After the explosion of the Nord Stream gas pipeline in September 2022, the relevant countries started to investigate. In February 2024, the Danish authorities ended the investigation, saying that "they have cooperated with the Danish intelligence agencies to conduct a complex and extensive investigation", "there is no basis to pursue it as a criminal case", and "will not comment on it in the future". Although the German investigation is still ongoing, it is obviously difficult to get to the bottom of the Nord Stream explosion in the short term. Although the truth is still unknown, the incident is a wake-up call for the navies and military industries of NATO countries-if the naval combat system is not updated quickly, the next Nord Stream incident is likely to happen again in the near future.
The speed of technological innovation in the defense field is undergoing a radical change. With the introduction of emerging and disruptive technologies (EDT) into the modern battlefield, the nature of combat has become more multi-domain, and naval operations cannot be separated from this trend. In fact, given the important strategic significance of the maritime domain in today’s geopolitical competition, it has become a hot spot for innovation. Naval warfare may touch more physical realms than any other form of warfare, as it extends from space, air, surface, underwater, to the seafloor, and to the littoral zone, the arena for amphibious operations. This uniqueness makes naval warfare an ideal case study for explaining how technological innovations affect naval combat systems and how these technologies can be effectively integrated as part of a system of systems (SoS) and multi-domain warfare approach.
The Ocean is a Global Competition Arena
The ocean is undoubtedly a key driver of the global economy. In fact, about 90% of global trade is transported by sea, and by 2050, maritime trade will triple. The ocean is also a source of food for about 3 billion people worldwide, and the seabed is one of the sources of fossil fuels that often spark international disputes. Moreover, as evidenced by recent events involving Nord Stream 1 and Nord Stream 2 in the Baltic Sea, the new reliance on subsea pipelines, LNG shipping, and sea-based floating LNG receiving stations—not to mention fiber optic cables—has also created new demands for maritime surveillance and security.
In the context of multiple countries and regions rejecting the Western-dominated international order, the ocean is also an important area of investment for those who want to challenge the strategic hegemony of the United States. Indeed, since the end of the Cold War, the United States has been able to maintain such hegemony precisely because it has the ability to project power and forces from the sea around the world without the willingness and ability of other countries’ militaries to cause significant damage.
So, in the current context of rising geopolitical competition, great power navies value the ability to exercise sea control and effective sea denial. Indeed, for any country or alliance that hopes to project military power, trade, and influence through the sea while ensuring access to the world’s key maritime choke points, the ability to ensure varying degrees of sea control in a given environment is a necessary prerequisite.
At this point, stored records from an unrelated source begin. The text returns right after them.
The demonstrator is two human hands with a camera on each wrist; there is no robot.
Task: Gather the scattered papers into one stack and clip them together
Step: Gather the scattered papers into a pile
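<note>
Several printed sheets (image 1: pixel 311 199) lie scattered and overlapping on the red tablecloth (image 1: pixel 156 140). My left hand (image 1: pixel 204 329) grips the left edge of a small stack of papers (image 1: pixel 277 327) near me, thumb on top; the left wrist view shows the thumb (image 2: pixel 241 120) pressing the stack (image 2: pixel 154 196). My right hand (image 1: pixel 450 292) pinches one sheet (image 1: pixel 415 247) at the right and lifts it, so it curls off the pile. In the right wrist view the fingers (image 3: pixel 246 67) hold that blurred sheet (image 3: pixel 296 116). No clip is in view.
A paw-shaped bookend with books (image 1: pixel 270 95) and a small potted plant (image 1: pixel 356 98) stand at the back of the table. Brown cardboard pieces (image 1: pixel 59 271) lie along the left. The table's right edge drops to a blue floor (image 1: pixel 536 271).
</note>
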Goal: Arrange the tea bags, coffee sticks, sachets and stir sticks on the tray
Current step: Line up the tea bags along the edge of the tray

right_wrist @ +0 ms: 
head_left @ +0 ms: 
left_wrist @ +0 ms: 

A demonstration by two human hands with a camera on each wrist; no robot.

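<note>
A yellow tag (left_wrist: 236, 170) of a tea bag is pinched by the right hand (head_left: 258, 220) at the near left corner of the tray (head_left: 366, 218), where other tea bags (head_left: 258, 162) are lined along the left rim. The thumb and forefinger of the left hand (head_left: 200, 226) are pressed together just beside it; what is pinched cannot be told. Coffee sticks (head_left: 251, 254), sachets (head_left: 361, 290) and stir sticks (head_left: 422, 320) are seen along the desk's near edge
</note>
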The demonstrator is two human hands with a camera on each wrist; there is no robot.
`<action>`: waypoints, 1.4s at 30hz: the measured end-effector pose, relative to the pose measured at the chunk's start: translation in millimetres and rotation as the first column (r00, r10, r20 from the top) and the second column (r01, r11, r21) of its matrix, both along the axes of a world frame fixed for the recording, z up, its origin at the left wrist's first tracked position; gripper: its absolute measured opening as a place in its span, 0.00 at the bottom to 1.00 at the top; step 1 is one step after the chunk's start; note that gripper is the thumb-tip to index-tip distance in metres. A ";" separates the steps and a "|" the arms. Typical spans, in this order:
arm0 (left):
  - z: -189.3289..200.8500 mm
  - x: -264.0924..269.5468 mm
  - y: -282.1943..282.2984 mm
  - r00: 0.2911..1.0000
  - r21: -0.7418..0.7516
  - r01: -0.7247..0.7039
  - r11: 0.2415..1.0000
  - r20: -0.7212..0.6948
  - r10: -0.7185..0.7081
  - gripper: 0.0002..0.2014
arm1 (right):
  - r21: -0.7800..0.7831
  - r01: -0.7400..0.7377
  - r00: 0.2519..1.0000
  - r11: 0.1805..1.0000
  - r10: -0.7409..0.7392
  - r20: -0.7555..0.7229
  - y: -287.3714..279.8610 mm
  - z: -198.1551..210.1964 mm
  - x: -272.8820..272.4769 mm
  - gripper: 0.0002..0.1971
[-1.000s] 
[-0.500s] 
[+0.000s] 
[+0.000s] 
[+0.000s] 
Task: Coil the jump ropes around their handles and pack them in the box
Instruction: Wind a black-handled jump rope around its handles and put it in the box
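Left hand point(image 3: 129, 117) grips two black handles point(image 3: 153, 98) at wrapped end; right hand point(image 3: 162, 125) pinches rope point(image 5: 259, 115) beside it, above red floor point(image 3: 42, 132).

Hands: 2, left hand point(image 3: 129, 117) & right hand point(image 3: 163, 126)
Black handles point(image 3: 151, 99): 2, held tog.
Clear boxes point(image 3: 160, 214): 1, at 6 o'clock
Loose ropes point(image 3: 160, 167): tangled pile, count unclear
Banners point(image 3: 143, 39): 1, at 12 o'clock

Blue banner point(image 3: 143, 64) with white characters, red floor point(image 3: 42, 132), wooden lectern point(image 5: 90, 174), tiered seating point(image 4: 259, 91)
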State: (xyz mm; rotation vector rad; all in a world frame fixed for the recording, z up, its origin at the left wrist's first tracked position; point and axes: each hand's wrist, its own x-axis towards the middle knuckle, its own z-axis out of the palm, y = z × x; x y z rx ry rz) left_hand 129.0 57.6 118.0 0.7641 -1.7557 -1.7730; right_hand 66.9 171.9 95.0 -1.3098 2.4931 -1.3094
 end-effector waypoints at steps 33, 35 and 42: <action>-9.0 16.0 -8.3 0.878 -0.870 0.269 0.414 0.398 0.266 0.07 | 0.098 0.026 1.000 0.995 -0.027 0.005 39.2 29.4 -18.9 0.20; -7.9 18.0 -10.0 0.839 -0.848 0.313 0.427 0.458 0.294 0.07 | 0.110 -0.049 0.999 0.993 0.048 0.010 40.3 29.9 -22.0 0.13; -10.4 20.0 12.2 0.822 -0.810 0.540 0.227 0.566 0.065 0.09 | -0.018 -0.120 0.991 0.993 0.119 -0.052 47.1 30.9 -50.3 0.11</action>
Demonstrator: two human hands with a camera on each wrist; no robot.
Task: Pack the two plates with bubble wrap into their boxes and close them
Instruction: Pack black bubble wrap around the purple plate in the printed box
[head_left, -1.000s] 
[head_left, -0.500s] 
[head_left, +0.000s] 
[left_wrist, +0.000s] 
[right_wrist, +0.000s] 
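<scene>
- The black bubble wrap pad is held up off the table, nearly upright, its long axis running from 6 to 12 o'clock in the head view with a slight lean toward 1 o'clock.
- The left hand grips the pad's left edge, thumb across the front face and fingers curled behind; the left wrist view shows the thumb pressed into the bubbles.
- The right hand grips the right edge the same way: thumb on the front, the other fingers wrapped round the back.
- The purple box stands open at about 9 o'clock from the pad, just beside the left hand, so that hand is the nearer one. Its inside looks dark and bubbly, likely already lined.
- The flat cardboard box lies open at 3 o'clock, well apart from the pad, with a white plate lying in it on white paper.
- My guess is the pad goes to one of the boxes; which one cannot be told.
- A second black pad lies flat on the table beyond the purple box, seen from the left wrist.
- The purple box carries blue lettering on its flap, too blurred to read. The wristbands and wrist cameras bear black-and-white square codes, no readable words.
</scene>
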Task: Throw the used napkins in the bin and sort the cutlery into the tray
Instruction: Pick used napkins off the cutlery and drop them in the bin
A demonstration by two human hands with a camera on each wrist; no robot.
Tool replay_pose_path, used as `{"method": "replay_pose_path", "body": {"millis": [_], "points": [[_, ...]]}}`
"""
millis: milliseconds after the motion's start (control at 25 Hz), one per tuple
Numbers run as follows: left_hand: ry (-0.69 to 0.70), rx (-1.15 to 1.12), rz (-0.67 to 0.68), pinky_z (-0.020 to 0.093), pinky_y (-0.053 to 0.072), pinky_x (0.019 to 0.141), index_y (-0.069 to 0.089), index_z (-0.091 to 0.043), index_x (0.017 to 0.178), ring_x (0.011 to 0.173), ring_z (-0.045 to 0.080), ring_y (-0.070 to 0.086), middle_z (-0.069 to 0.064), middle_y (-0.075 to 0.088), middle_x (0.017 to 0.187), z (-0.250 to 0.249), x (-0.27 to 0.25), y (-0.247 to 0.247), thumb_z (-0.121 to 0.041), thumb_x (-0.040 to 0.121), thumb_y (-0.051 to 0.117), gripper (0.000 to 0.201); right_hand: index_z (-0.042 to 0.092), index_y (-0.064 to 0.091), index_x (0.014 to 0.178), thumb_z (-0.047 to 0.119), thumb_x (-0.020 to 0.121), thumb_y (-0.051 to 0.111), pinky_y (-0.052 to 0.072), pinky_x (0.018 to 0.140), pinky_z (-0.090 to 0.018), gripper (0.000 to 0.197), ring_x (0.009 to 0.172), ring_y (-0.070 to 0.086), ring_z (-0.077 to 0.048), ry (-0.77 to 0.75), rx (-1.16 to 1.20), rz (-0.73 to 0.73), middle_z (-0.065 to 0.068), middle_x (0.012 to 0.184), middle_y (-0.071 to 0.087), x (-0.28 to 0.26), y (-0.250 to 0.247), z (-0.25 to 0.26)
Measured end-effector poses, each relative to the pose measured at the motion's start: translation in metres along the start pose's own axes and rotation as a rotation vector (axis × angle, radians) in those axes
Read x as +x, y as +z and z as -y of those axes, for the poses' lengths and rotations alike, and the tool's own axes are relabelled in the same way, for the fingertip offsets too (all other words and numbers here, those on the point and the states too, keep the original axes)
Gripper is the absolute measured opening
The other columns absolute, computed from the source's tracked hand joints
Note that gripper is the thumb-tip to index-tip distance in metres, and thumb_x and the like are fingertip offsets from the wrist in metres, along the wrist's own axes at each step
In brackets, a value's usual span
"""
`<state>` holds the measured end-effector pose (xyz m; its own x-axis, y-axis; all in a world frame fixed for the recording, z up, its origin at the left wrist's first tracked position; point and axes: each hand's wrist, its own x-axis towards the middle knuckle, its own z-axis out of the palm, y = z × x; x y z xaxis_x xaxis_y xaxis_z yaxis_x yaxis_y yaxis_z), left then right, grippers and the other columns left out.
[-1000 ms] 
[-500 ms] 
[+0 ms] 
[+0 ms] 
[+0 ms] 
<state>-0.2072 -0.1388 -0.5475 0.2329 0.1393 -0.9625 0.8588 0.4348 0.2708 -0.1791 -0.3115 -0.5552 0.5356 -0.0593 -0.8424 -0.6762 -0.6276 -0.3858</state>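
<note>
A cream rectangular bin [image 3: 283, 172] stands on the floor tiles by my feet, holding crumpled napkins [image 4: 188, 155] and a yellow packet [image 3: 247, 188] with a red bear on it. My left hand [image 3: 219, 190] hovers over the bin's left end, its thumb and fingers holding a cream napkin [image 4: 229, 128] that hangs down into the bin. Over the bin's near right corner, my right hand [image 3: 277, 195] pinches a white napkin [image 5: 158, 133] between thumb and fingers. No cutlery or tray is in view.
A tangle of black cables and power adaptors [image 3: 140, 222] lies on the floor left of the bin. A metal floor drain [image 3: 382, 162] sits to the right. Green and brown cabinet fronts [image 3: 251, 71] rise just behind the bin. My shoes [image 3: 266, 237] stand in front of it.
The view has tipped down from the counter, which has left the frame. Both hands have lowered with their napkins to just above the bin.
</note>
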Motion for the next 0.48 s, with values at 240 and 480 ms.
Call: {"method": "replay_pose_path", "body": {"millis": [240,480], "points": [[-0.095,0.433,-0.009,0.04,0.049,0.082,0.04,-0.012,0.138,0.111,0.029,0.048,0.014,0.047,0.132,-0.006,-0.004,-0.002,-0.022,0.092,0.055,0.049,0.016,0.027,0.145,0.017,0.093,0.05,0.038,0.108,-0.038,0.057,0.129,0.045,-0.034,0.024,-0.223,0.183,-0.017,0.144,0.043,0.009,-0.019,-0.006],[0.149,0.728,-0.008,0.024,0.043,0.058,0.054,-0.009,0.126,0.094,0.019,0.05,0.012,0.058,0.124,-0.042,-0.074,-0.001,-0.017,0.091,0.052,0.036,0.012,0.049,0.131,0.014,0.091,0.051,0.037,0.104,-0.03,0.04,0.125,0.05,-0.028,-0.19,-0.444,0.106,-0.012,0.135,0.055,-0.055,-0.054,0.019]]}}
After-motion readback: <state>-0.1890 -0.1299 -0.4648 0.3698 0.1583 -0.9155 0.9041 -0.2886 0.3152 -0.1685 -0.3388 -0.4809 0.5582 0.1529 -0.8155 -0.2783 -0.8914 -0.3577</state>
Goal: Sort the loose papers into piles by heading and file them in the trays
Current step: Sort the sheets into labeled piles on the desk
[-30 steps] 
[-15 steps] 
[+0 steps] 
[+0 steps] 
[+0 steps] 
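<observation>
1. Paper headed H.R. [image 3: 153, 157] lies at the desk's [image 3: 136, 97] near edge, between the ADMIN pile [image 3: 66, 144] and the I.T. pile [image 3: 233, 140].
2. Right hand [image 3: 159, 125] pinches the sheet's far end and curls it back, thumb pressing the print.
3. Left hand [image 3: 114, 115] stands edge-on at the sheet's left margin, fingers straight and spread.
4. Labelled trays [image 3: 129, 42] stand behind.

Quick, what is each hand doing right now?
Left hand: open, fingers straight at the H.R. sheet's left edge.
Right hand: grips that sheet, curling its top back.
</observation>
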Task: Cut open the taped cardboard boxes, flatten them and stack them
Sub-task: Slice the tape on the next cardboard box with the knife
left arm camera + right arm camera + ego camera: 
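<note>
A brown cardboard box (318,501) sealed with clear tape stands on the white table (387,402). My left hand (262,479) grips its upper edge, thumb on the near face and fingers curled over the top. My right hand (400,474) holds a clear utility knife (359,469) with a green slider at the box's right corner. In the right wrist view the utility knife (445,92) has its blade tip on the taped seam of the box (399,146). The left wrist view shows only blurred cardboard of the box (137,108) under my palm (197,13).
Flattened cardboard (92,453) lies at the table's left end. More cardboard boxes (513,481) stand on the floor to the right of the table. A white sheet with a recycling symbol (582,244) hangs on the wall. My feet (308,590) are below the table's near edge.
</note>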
Conversely, the ability to prevent an adversary from controlling the sea is also an important goal for any challenger. Last but not least, the ocean provides cover for nuclear-powered missile submarines, the most resilient nuclear strike force and one of the pillars of strategic deterrence.
Therefore, the development of groundbreaking new technologies in the maritime domain, whether used symmetrically or asymmetrically, has attracted attention in the military planning of countries that challenge the US strategic hegemony and is seen as one of the important foundations for achieving regional or broader goals in the face of US and/or NATO conventional superiority.

Technological developments in naval combat systems
Some of the latest technological developments in the field of naval combat systems involve a variety of key capabilities, including unmanned systems, hypersonic and conventional missiles, helicopters, directed energy weapons, and quantum technologies. Other emerging and disruptive technologies, such as 3D printing, quantum computing, and artificial intelligence, have the potential to greatly enhance existing capabilities while providing new capabilities. In addition, effective maritime operations may require a system engineering approach to integrate multiple systems and data sources into a common maritime picture more than other combat domains. This in turn requires greater automation and enhanced cross-asset integration and data communications, as demonstrated during OCEAN 2020, the European Open Cooperation for Maritime Awareness, led by Leonardo in the context of the EU Action for Preparedness for Defense Research (PADR).
Today, the world’s major navies have no choice but to invest in timely means to counter new and emerging threats, such as hypersonic missiles and multi-domain joint drone swarms. Most naval powers cannot currently count on a significant increase in their budgets, so they must find ways to strengthen their fleets’ offensive and defensive capabilities by acquiring advanced (often expensive) technologies (rather than increasing the number of ships). Gaining and maintaining a technological advantage over potential adversaries can determine the outcome of a war, because in principle, with the right weapon systems and countermeasures, this advantage can give a warship or fleet a useful advantage in detection and/or engagement range. If used properly, technological advantages can also strengthen the kill chain and optimize logistics management.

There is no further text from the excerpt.